Two hours before his assassination, Markelov had given a press conference criticizing the early release on Thursday of former Russian Colonel Yuri Budanov, a tank commander convicted and imprisoned in 2003 on charges of murdering a young Chechen girl named Elza Kungayeva in 2000, Sokolov told CPJ. Markelov represented the Kungayeva family and was planning to appeal Budanov’s early release. He had received threats specifically associated with the case, according to local news reports. Markelov also represented Mikhail Beketov, the editor of the pro-opposition newspaper Khimkinskaya Pravda who was severely beaten in Khimki in November. He had represented the families of many disappeared or tortured Chechen civilians, and had appealed for the opening of a criminal case against the suspected masterminds of the 2000 murder of Novaya Gazeta journalist Igor Domnikov. Before Novaya Gazeta journalist Anna Politkovskaya was gunned down in 2006, Markelov defended her in multiple lawsuits, Sokolov said.
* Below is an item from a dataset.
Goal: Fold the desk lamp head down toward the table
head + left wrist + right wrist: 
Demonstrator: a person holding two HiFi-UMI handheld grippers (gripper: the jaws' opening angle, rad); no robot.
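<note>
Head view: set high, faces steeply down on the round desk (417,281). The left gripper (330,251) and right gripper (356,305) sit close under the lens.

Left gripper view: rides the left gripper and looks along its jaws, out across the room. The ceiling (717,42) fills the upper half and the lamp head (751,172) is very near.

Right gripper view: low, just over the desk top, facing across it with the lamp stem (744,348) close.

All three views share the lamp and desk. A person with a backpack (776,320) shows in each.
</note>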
Baburova was a student at the Journalism Faculty of Moscow State University and had worked at Novaya Gazeta part-time since October, investigating the activities of neo-Nazi groups in Russia and covering race-motivated crimes, which have been on the rise in Moscow in recent years, Sokolov said.

Baburova is the fourth Novaya Gazeta journalist killed since 2000. Domnikov, 42, a reporter and special-projects editor for the paper, was struck repeatedly on the head with a heavy object outside his apartment building on May 12, 2000. He died on July 16 of that year, after spending two months in a coma. Yuri Shchekochikhin, 53, Novaya‘s then-deputy editor, was abruptly killed in a matter of days by a rare allergy in July 2003. His colleagues say they are convinced he was poisoned to prevent him from uncovering high-level corruption involving officials from the Federal Security Service and the prosecutor general’s office. Politkovskaya, 48, renowned worldwide for her critical coverage of the Chechen conflict, was slain in her apartment building in Moscow in October 2006.

Russia is the third-deadliest country in the world for journalists, according to CPJ research. Since 2000 alone, 16 journalists have been murdered in Russia in direct retaliation for their work; only in one of these cases–Domnikov’s–have the killers been convicted. In all 16 cases, however, the masterminds remain at large.